- **WHAT TO DO**:
From the records, pick out and copy each line containing "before".

- **SUPPLIED RECORDS**:
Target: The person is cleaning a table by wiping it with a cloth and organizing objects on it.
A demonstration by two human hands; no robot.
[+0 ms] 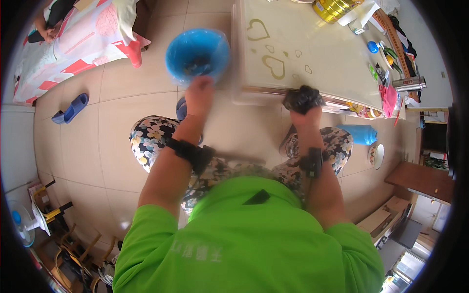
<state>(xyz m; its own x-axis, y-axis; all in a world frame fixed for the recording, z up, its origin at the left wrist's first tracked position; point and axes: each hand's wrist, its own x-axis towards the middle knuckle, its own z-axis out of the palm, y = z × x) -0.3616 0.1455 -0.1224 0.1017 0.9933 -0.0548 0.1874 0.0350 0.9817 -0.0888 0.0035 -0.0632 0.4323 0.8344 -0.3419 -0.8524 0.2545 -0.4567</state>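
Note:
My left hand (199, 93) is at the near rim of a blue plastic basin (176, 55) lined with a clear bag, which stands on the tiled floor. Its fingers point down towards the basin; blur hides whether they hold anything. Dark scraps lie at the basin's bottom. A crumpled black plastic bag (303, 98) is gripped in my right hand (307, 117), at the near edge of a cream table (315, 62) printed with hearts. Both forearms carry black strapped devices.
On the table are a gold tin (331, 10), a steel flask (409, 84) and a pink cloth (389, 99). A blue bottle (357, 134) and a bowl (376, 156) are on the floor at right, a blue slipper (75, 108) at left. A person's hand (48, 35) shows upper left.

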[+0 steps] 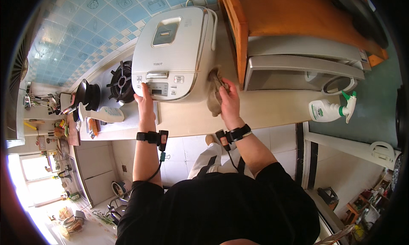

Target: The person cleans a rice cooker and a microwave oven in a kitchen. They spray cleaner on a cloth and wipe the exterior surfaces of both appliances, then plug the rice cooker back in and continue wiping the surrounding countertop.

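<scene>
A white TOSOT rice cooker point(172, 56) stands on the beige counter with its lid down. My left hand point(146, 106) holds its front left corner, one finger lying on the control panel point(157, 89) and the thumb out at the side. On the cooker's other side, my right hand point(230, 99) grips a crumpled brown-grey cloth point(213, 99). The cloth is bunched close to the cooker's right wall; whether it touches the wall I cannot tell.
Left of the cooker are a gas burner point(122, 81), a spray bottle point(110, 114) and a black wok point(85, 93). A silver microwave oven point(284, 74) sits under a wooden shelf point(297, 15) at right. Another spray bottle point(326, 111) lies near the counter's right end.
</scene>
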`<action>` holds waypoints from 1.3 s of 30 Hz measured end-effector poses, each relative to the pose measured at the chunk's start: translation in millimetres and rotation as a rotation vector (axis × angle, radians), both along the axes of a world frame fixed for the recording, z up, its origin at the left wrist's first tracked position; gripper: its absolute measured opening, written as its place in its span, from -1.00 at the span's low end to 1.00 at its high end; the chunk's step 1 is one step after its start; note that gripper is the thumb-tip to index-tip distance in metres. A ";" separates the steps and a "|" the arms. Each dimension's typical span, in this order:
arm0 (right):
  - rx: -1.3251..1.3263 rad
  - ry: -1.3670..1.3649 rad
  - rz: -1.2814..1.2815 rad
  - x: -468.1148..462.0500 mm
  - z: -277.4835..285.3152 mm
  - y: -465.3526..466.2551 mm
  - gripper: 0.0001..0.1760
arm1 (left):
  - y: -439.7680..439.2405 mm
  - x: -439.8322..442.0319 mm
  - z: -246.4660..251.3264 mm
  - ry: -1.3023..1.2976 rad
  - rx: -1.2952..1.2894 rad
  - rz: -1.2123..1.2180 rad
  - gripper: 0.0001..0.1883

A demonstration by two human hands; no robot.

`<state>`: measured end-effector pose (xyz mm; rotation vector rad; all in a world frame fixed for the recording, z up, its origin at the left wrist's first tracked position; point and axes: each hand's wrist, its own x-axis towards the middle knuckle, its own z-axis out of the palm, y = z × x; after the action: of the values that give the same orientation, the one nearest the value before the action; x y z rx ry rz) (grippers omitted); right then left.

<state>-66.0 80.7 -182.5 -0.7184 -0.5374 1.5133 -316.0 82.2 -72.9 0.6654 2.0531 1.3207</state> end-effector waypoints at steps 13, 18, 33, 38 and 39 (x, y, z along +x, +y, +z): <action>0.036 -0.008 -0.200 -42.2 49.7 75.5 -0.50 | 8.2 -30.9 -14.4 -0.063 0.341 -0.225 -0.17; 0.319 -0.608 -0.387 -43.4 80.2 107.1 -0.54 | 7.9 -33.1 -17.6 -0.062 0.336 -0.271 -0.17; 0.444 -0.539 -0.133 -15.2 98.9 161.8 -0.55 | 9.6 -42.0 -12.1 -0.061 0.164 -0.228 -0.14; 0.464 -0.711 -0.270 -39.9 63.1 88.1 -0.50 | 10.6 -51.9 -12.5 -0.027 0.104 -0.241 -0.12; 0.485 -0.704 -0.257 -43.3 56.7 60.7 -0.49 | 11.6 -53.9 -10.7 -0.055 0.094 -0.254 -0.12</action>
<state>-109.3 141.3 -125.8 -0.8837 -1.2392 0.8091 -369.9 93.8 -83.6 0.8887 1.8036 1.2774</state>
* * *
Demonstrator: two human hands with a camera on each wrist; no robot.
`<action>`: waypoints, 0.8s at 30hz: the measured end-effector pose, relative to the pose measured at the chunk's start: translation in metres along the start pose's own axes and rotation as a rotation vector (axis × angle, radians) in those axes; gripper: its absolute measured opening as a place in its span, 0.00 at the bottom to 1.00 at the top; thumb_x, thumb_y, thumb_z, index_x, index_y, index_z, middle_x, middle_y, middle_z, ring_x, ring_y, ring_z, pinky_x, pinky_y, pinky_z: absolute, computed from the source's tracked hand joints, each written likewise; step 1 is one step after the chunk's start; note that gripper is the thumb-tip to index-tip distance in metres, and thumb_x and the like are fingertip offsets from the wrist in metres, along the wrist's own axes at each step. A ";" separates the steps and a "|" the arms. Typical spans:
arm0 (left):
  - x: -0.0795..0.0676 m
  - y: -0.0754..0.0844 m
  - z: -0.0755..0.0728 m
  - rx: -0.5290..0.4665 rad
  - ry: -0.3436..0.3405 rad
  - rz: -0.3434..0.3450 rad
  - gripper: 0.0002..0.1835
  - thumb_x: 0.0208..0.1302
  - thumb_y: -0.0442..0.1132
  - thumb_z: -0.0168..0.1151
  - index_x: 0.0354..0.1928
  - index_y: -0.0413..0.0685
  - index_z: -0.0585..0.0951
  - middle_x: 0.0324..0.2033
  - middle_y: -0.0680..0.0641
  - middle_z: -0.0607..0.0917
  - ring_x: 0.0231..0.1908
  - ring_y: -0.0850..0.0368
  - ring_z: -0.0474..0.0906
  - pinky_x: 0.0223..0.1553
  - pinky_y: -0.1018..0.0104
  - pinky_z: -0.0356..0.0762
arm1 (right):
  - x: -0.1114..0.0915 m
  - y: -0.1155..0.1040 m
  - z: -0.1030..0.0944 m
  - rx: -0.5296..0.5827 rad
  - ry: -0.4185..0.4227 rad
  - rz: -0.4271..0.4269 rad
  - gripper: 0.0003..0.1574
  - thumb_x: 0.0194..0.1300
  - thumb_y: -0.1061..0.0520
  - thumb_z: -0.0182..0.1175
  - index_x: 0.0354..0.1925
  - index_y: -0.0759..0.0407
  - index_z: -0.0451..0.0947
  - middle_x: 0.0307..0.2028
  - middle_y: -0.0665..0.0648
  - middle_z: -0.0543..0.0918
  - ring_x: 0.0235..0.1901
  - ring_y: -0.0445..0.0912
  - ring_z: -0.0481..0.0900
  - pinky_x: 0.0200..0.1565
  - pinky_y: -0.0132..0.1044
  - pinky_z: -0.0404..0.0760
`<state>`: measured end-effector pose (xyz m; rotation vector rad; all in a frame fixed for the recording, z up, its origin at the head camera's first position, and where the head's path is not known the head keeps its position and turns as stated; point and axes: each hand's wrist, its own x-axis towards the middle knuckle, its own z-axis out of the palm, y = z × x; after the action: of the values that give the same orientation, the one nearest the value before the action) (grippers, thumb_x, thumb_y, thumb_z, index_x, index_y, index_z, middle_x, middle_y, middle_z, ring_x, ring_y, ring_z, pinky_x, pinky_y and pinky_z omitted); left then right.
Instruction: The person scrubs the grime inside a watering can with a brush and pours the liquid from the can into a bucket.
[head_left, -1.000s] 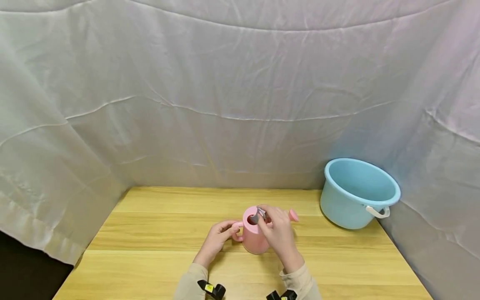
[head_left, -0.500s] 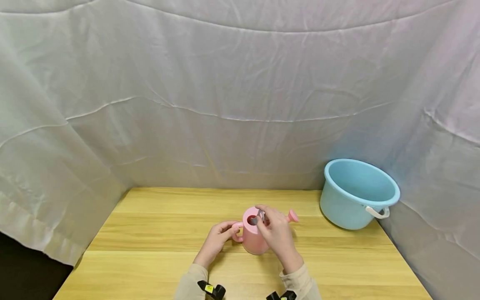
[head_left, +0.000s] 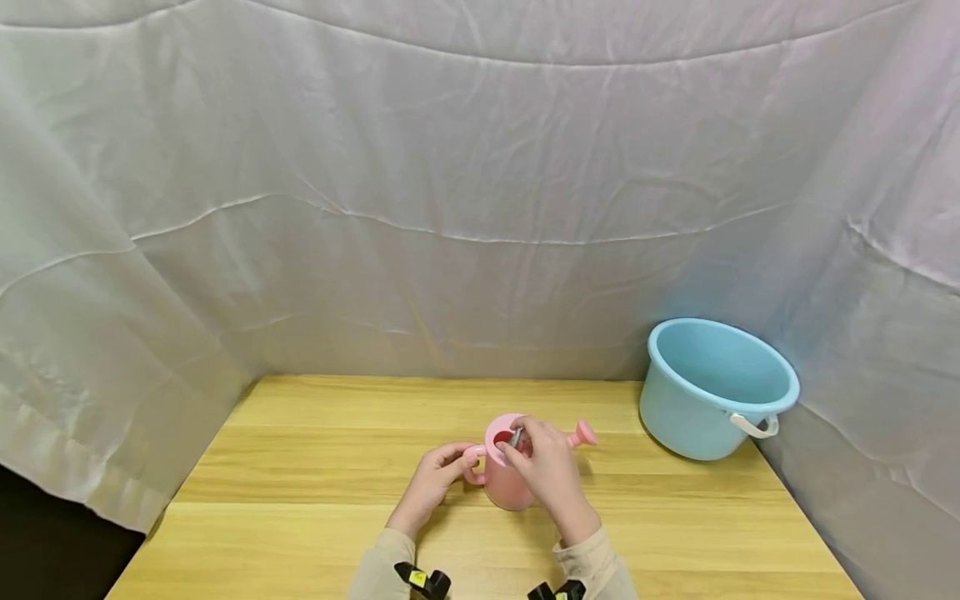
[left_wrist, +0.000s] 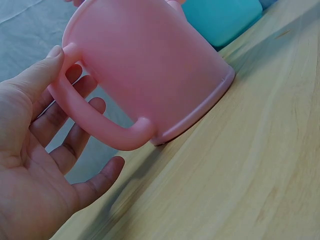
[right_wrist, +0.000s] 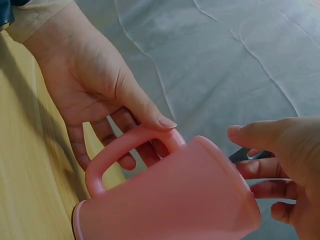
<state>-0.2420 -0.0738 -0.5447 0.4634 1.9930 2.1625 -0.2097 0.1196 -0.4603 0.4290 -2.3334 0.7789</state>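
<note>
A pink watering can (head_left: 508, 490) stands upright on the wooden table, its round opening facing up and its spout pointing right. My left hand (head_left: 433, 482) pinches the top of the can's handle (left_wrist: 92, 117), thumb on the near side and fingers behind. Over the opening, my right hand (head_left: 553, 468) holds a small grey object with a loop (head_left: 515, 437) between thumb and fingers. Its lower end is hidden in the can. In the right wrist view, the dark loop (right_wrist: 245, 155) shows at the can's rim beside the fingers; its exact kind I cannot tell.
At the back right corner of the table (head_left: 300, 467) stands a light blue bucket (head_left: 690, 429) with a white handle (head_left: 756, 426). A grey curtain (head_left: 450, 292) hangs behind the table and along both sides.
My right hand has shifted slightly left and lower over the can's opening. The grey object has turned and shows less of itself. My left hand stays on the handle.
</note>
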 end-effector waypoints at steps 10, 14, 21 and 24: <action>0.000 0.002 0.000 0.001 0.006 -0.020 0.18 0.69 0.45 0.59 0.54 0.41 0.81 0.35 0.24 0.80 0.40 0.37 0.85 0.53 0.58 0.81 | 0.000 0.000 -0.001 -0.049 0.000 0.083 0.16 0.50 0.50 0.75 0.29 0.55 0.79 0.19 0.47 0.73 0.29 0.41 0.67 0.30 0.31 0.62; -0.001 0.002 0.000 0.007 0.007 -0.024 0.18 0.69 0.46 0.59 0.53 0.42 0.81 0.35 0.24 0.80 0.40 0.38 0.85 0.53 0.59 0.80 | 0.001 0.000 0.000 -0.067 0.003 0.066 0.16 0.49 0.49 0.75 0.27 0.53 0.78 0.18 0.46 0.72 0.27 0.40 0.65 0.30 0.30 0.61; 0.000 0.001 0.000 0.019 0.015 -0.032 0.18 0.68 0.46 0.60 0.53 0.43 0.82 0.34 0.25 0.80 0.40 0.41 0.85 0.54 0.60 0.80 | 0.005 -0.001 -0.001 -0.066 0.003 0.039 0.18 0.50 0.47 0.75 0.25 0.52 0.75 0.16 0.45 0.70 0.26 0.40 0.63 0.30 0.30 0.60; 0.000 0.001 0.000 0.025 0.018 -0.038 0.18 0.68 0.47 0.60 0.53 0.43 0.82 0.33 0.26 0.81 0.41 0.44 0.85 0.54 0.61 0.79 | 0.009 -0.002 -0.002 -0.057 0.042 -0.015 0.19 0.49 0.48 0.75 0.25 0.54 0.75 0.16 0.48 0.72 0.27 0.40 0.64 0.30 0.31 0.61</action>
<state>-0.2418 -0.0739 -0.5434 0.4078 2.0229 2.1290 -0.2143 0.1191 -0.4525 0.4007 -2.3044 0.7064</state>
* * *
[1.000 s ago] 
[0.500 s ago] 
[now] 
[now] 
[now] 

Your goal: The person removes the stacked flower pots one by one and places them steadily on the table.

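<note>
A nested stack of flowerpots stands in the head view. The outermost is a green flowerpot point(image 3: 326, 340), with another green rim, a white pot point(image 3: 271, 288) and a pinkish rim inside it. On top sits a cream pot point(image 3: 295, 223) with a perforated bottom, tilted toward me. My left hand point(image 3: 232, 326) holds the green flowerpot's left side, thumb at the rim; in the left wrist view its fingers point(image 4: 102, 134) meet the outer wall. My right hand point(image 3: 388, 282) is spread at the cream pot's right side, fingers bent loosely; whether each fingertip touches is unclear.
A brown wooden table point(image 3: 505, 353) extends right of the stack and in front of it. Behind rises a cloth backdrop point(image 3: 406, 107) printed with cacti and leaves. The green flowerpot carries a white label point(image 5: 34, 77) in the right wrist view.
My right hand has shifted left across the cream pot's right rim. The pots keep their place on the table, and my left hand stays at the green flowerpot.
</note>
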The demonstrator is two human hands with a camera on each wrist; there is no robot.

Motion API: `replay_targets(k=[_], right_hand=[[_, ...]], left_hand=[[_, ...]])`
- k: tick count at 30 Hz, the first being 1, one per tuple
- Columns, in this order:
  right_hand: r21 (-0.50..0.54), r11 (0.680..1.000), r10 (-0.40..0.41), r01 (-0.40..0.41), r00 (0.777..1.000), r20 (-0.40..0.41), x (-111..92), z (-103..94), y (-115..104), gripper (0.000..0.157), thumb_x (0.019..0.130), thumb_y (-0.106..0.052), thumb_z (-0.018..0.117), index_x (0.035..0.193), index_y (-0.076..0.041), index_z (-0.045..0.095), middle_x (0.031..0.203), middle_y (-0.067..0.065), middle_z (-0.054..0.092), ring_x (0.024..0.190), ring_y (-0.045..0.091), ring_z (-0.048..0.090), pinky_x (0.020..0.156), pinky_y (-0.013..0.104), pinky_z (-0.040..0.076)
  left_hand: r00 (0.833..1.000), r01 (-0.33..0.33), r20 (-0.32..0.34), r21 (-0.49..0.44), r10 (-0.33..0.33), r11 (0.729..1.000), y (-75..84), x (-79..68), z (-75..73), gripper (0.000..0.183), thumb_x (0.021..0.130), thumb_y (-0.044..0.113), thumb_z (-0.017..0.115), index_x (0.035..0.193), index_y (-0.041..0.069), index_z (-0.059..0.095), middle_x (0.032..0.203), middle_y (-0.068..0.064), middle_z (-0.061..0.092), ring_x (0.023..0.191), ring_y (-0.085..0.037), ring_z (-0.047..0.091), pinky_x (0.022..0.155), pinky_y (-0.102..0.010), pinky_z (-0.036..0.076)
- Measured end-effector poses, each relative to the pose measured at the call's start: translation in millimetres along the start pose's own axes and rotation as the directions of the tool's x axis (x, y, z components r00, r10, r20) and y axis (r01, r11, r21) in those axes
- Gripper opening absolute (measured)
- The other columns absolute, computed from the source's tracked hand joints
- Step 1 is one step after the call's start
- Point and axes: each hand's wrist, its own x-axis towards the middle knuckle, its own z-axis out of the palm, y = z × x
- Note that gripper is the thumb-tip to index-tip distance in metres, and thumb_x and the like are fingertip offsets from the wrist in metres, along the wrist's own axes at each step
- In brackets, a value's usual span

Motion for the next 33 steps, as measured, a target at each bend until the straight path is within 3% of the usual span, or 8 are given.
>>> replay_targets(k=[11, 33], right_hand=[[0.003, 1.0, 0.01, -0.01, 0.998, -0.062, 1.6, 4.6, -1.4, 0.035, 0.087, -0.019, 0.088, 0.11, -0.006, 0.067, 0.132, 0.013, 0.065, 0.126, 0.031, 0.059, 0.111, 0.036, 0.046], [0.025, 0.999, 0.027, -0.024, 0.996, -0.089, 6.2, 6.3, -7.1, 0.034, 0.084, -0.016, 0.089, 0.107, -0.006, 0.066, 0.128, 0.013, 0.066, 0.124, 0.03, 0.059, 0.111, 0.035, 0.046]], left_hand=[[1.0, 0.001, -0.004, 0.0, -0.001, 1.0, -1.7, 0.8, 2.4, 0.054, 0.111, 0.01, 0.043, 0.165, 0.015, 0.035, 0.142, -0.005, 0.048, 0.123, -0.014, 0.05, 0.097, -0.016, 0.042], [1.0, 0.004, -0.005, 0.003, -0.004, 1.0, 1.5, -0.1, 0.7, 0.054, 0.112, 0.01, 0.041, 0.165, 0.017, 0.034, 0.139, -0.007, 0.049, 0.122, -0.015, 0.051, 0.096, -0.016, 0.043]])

- **ANSWER TO THE EXERCISE**:
`<state>`: measured end-effector pose (xyz mm; rotation vector rad; all in a world frame fixed for the recording, z up, its origin at the left wrist's first tracked position; point and axes: each hand's wrist, its own x-axis towards the middle knuckle, its own z-axis out of the palm, y = z × x; after the action: of the values that give the same orientation, the one nearest the value before the action; x y z rx ry rz) (grippers omitted); right then left.
`<state>`: measured end-effector pose (xyz m; rotation vector rad; all in a frame fixed for the recording, z up, its origin at the head camera's first position, and where the head's path is not known the head keeps its position and turns as stated; point and axes: each hand's wrist, its own x-axis towards the middle knuckle, its own z-axis out of the palm, y = z × x; after the action: of the values that give the same orientation, the one nearest the value before the action) (grippers, thumb_x, thumb_y, thumb_z, index_x, index_y, index_z, middle_x, middle_y, middle_z, ring_x, ring_y, ring_z, pinky_x, pinky_y and pinky_z omitted); left then right.

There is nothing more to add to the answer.